3.5. miR-200c reverses P-gp mediated MDR and metastasis in vivo To further test our hypothesis of miR-200c’s role in MDR in vivo, we first established a

xenograft tumor model of fluorescence-labeled MDR CRC cell line, control vs miR-200cover. When

we treated these tumor bearing mice with oxaliplatin, a clinically used chemotherapy agent, the




miR-200cover tumors are smaller than the controls (Fig. 5A). We next tested the in vivo metastatic

potential of miR-200cover CRC cells HCT116/L in a colonic orthotopic xenograft tumor model, and

found fewer colonic metastatic sites in livers and lungs of the miR-200cover group (Fig. 5B and

Supplementary Table S9). It is important to note that our procedures to set up xenograftic tumors

using lentivirus infected cells had minimal detrimental effect to the animals. Immunohistochemistry

analyses of these tumor confirmed that the levels of JNK2, p-JNK, p-c-Jun, P-gp and MMP-2/9

were decreased in miR-200cover tumors, compared controls (Fig. 5C). In summary, our data

purported that in vivo tumor growth and metastasis of MDR CRC were inhibited by miR-200c

reconstitution via repressing JNK2/c-Jun/P-gp signaling.

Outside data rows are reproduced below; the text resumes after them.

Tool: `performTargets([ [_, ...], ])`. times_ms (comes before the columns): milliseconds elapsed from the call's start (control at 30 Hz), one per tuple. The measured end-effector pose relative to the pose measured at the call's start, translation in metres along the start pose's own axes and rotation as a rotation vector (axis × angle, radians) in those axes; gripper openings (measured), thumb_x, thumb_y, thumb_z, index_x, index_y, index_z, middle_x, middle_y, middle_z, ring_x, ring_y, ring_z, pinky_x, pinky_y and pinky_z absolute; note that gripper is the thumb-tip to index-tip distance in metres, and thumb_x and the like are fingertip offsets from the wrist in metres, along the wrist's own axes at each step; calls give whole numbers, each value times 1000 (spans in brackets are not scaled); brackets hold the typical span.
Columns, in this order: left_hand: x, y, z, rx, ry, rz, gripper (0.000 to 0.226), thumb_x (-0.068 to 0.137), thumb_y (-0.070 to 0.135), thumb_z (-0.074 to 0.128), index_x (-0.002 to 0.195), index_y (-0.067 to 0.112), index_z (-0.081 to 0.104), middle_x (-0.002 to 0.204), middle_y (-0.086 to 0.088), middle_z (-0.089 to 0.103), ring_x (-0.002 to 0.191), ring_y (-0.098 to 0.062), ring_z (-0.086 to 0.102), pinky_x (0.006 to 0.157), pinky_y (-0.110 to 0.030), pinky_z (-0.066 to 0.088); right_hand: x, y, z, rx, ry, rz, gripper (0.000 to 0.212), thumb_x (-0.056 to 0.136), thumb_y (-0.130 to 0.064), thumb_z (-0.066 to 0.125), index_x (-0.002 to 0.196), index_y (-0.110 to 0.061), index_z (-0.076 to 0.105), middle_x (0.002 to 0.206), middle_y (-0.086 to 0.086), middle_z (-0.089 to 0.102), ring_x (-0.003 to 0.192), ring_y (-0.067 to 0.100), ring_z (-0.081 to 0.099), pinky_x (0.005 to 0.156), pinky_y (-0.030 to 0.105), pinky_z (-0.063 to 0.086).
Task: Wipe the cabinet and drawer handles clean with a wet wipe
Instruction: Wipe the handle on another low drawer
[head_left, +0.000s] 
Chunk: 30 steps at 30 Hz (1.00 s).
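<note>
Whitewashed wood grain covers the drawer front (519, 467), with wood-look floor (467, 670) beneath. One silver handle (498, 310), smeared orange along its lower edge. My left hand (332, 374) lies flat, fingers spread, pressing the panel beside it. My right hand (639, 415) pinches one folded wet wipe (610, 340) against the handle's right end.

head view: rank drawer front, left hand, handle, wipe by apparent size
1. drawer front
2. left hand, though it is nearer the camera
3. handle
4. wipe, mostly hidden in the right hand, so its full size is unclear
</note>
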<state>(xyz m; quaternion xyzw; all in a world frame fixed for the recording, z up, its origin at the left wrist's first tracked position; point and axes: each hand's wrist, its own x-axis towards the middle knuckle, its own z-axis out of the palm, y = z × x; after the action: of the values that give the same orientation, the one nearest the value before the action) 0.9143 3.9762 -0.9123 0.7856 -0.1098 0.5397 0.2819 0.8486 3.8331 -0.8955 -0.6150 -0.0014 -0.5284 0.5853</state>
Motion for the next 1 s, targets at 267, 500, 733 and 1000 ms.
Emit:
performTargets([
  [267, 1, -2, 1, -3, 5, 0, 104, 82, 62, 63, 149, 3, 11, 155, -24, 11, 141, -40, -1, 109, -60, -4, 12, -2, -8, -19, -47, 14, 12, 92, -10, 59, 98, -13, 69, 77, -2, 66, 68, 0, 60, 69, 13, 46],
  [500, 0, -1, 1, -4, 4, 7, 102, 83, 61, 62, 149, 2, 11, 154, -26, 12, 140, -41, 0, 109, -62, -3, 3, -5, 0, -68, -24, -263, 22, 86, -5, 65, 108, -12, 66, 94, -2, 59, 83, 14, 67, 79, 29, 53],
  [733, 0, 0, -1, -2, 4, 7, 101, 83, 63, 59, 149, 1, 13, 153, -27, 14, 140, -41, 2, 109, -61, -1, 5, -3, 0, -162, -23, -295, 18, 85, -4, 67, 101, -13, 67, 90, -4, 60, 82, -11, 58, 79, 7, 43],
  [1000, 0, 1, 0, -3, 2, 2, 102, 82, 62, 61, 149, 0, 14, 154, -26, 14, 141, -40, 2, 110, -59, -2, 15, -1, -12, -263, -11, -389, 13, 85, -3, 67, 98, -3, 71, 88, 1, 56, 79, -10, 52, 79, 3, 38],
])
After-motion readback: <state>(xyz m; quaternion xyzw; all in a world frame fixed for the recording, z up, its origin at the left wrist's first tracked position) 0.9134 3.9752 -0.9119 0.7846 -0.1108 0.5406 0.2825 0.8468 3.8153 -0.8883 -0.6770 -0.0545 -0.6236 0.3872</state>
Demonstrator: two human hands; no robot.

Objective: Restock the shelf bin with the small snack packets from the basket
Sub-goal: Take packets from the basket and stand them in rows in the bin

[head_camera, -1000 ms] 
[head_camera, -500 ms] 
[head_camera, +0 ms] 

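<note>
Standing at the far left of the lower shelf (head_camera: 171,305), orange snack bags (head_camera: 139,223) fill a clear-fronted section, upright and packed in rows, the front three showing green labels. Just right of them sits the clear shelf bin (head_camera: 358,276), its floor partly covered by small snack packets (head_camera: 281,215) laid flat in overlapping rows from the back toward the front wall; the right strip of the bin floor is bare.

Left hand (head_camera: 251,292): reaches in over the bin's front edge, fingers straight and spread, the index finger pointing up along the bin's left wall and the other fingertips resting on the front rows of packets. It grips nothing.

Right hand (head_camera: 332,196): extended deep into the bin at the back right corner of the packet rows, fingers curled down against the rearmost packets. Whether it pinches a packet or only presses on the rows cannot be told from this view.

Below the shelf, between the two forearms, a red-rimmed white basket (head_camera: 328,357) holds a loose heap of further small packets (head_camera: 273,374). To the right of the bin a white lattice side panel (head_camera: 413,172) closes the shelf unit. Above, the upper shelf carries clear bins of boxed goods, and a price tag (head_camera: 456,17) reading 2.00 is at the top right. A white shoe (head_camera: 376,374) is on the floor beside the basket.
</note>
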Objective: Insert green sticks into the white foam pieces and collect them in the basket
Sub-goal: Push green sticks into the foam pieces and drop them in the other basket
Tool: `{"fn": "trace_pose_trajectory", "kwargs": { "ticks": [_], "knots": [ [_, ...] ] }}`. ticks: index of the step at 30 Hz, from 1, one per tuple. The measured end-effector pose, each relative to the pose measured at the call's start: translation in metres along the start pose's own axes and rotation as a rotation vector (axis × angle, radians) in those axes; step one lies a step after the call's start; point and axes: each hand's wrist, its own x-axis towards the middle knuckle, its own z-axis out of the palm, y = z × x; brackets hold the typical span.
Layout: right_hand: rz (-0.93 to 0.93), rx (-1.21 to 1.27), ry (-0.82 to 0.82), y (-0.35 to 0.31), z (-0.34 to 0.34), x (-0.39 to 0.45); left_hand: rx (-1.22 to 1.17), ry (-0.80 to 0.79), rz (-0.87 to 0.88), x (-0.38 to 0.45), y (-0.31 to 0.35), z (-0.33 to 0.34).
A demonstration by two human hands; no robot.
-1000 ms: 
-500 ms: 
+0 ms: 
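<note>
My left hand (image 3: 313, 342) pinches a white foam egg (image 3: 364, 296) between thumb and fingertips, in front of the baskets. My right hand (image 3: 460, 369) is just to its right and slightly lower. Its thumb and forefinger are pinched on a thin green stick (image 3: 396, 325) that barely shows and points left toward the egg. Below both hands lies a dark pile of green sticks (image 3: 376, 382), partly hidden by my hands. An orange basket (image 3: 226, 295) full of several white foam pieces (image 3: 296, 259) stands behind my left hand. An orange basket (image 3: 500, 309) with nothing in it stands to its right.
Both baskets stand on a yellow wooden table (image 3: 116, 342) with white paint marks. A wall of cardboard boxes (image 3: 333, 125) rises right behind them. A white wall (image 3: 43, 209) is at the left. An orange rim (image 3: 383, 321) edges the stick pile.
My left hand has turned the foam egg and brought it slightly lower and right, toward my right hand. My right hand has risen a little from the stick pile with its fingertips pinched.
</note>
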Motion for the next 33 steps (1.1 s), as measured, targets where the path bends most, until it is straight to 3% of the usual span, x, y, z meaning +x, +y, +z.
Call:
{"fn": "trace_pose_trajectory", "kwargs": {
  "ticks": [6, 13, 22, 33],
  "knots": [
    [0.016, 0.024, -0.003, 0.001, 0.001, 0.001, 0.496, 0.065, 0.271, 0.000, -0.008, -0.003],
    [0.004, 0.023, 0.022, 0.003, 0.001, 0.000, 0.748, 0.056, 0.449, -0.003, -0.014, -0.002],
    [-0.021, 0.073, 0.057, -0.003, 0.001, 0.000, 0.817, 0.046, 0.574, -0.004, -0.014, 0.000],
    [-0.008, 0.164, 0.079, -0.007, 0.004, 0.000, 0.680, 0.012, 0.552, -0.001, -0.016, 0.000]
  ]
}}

3.6. Relationship of miR-200c and JNK2, MMPs after chemotherapy As blood corpuscle has been reported to contain high levels of RNA activity (24), we screened

miR-200c expression in plasma samples of the patients with poor response to chemotherapy. We

found that the patients with poor response to chemotherapy had lower amount of miR-200c, but

higher levels of ABCB1, JNK2 and MMP-2/-9 in their plasma samples. And more interestingly, the

levels of miR-200c progressively decreased, while the expression levels of ABCB1, JNK2 and

MMP-9 increased, as more rounds of chemotherapy were administrated (Fig. 6A&B&C&D).

However, from Fig. 6E we could observe that level of MMP-2 was not changed significantly in the

colon cancer patients during the chemotherapy process.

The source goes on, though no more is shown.